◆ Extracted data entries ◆
· · ·

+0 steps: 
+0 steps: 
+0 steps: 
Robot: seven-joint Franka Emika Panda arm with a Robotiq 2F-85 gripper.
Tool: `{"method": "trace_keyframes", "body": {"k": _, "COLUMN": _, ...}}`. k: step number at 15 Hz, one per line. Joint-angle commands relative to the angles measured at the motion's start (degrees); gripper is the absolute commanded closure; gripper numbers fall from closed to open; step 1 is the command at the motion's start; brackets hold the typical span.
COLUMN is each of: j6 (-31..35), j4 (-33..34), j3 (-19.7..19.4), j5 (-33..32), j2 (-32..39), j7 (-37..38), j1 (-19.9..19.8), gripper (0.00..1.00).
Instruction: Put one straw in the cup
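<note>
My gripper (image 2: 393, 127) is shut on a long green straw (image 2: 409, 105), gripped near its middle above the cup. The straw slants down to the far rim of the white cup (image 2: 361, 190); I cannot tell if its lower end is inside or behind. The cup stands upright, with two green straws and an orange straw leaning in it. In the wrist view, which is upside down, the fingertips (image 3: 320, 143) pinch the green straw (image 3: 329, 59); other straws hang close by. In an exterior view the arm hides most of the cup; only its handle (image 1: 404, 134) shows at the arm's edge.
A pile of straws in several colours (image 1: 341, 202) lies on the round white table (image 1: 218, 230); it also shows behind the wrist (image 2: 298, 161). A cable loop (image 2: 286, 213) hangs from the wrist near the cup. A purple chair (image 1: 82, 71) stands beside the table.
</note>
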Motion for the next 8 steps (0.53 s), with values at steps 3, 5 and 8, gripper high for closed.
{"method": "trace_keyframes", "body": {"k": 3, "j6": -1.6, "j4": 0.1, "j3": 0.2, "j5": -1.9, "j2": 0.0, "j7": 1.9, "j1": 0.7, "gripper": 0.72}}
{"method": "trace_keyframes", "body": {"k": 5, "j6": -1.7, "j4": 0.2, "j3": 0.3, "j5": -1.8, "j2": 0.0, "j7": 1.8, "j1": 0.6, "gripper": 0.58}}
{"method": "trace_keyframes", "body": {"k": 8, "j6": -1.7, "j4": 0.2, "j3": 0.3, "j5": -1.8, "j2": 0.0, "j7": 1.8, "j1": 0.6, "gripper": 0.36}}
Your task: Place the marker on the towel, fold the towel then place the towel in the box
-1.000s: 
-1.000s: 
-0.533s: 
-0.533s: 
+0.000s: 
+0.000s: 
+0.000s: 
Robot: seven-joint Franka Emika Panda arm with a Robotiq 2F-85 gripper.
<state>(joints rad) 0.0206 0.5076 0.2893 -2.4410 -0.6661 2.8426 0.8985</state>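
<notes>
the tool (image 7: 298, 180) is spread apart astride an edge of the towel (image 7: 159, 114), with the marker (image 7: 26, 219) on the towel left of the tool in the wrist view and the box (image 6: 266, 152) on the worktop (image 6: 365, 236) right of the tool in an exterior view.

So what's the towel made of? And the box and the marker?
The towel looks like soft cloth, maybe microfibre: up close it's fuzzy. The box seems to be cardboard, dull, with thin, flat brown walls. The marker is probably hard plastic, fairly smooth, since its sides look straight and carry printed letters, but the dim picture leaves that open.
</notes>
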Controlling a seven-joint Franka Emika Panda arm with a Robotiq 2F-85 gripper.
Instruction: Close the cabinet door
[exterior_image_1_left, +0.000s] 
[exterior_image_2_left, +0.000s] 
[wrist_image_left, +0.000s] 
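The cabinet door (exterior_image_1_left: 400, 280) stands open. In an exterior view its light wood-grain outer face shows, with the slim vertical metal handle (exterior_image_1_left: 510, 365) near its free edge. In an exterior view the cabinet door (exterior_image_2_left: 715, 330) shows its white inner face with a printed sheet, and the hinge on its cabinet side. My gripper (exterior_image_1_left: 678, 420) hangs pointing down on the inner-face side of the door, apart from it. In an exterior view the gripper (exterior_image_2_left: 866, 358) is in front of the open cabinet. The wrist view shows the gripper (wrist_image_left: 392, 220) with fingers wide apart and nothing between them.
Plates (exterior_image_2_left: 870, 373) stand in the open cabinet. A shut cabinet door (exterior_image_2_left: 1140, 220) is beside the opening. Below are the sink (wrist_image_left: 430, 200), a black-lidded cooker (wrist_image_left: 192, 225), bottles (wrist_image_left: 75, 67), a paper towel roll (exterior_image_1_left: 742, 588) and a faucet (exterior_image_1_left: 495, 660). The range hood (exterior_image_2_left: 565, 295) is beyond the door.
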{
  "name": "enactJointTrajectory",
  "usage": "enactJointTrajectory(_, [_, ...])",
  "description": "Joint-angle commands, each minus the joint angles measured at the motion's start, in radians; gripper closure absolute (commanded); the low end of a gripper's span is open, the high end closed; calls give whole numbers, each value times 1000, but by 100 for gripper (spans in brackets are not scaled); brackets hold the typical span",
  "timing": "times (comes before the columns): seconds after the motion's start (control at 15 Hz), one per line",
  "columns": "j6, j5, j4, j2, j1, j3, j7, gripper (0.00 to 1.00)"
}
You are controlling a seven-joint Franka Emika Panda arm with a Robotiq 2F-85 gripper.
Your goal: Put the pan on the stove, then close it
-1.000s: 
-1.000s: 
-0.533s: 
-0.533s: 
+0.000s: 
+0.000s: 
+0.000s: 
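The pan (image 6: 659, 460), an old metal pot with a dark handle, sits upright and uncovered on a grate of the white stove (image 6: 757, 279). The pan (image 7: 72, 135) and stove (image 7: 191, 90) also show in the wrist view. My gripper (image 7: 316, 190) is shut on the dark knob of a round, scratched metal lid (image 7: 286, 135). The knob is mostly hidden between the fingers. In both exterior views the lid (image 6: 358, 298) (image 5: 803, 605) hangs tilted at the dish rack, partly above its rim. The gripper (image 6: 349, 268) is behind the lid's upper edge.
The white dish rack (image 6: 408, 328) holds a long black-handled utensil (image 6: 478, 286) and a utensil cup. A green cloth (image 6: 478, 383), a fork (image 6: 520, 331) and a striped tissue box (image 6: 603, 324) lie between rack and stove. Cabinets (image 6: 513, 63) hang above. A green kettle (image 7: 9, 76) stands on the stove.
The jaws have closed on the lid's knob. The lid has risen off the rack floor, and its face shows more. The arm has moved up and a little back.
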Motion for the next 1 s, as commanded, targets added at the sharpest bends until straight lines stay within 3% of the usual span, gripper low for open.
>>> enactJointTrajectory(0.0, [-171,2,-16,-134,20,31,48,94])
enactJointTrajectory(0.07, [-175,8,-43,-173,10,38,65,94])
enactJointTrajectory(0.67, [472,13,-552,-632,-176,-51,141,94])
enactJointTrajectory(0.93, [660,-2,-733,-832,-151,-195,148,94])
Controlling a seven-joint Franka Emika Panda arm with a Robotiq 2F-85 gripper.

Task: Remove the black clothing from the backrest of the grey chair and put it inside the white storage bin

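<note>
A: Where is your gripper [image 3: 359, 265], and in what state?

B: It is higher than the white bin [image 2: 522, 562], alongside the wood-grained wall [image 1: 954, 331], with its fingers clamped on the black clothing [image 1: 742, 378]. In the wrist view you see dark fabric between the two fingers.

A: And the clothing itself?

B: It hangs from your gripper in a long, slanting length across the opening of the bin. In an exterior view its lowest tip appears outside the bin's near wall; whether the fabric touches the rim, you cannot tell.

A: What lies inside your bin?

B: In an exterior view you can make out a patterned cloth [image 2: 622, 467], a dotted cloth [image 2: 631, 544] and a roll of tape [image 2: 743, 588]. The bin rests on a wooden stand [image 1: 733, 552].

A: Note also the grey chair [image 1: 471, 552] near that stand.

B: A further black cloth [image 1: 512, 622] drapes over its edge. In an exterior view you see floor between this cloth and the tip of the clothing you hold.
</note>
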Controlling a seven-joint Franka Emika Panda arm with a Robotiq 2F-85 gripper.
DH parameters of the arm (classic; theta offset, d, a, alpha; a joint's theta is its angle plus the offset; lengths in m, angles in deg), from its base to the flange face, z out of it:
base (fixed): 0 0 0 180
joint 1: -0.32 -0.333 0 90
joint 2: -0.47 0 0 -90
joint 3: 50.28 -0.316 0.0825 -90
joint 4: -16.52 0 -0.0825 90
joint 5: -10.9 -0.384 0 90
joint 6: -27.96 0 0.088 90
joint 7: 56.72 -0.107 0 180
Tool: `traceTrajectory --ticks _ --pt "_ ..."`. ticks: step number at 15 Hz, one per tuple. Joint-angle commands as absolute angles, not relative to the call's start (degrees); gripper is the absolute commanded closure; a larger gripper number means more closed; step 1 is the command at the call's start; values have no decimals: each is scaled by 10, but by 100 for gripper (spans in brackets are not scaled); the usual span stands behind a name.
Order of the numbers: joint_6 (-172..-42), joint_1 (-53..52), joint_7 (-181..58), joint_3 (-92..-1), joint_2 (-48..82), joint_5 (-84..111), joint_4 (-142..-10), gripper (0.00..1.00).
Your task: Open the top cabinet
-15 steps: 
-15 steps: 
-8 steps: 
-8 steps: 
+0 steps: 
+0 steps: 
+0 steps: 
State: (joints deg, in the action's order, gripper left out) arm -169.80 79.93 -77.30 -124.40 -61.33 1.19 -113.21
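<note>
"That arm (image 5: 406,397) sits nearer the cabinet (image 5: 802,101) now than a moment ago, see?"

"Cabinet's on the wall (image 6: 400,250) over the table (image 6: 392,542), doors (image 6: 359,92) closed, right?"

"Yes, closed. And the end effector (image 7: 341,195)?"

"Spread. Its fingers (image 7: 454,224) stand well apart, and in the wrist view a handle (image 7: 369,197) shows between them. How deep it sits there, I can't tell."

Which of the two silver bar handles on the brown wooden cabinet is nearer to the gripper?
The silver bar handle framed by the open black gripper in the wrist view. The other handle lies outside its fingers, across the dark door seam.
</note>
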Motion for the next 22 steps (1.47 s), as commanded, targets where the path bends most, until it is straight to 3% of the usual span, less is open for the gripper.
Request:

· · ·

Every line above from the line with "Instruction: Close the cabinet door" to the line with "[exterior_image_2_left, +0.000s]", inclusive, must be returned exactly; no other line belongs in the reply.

Instruction: Close the cabinet door
[exterior_image_1_left, +0.000s] 
[exterior_image_2_left, +0.000s] 

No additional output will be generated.